» Task to carry out: Copy every line from the data below in which the string "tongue" can be found.

[Collected data entries]

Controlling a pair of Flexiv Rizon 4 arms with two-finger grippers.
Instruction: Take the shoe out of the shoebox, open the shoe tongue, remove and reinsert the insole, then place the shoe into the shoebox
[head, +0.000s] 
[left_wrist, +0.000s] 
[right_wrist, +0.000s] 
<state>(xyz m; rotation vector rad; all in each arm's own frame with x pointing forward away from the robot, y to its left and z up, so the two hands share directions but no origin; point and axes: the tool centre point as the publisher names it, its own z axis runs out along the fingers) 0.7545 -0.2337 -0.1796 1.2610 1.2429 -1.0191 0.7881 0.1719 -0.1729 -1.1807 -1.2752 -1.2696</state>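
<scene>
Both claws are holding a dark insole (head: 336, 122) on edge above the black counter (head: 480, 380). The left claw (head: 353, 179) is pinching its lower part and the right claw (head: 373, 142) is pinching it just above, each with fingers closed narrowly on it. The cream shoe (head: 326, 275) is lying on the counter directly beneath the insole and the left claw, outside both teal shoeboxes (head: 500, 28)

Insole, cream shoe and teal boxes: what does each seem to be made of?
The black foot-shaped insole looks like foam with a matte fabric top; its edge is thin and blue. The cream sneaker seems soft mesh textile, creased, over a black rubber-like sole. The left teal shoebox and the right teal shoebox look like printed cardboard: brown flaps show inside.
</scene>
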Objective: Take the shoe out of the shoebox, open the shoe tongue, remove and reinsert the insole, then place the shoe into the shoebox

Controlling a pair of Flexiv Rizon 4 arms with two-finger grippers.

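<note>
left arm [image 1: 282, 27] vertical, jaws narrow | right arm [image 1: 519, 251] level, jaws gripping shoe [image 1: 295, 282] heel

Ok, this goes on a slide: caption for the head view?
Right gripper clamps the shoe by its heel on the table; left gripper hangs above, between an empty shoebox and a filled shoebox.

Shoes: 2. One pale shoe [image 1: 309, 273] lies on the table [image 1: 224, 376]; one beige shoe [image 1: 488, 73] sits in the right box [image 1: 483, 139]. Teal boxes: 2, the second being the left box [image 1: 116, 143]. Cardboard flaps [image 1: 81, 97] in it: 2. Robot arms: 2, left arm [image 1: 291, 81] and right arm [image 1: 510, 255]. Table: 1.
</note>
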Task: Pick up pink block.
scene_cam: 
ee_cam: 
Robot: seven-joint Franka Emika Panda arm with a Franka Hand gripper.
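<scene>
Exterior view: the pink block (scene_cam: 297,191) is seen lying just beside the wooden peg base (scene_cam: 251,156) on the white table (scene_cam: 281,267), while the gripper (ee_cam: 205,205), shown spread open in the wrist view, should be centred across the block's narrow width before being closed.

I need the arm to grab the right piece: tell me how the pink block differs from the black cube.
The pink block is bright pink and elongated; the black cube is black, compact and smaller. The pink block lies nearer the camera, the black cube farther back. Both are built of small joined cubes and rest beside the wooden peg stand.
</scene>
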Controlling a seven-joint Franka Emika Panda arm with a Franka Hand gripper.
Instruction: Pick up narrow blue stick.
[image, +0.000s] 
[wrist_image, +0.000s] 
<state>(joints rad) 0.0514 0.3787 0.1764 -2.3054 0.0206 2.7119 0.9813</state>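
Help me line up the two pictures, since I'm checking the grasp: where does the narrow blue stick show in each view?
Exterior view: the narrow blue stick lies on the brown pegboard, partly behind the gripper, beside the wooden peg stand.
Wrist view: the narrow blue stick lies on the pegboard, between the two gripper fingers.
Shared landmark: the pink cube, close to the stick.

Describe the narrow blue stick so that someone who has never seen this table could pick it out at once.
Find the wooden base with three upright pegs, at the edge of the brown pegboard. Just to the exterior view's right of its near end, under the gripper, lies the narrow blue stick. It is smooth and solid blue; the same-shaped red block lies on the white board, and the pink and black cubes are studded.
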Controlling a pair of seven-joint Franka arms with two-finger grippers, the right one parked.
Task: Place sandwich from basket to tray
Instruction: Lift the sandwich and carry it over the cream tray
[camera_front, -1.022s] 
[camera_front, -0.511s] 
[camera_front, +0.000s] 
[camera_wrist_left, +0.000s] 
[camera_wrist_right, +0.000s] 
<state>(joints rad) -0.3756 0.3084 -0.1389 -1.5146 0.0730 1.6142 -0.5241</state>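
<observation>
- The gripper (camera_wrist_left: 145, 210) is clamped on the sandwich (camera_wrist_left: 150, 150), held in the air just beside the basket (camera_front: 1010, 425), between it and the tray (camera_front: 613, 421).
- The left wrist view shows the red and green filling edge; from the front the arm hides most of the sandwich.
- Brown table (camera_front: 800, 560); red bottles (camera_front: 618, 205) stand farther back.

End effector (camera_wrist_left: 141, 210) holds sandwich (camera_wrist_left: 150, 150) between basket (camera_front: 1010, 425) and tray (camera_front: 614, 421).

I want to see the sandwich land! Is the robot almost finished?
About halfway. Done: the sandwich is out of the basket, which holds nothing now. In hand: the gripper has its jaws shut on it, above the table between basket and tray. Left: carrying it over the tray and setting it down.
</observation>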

» Answer to this task:
Instruction: Take the shoe out of the shoebox, open the shoe tongue, remove and reinsert the insole, then place the shoe into the shoebox
Objective: Take the shoe out of the shoebox, open the shoe tongue, remove and reinsert the insole, then place the shoe into the shoebox

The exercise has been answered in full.